1. The Design Support Department provides data-driven design support tools, A feedback unit that provides real-time feedback based on the design support provided by the aforementioned design support unit, The system includes an adjustment unit that automatically adjusts the manufacturing process based on the feedback provided by the aforementioned feedback unit. A system characterized by the following features.

2. The company has a digitalization department that digitizes the skills of craftsmen and promotes knowledge sharing. The system according to feature 1.

3. It features a customization section that provides customization and personalization capabilities. The system according to feature 1.

4. The Department of Education is dedicated to digitizing education and training programs. The system according to feature 1.

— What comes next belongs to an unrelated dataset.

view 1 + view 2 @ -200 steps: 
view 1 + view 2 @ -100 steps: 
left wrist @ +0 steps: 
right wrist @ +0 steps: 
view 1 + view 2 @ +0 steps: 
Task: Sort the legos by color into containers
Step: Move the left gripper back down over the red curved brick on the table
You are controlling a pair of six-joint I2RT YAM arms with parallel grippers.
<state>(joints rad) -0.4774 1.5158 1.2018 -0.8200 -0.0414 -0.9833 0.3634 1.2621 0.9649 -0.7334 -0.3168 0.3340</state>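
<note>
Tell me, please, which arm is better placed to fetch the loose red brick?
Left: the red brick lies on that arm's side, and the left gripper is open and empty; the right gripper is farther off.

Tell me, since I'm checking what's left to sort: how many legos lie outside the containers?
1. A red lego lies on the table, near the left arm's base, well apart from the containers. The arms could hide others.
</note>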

5. The aforementioned design support unit, We estimate the emotions of the craftsmen and adjust the design support approach based on those estimated emotions. The system according to feature 1.

6. The aforementioned design support unit, We analyze past design data and propose the optimal design pattern. The system according to feature 1.

7. The aforementioned design support unit, During design support, we provide different support methods depending on the skill level of the craftsman. The system according to feature 1.

8. The aforementioned design support unit, The system estimates the emotions of the craftsmen and determines the priority of design support based on those estimated emotions. The system according to feature 1.

9. The aforementioned design support unit, We prioritize providing highly relevant design patterns based on the geographical location information of the craftsmen. The system according to feature 1.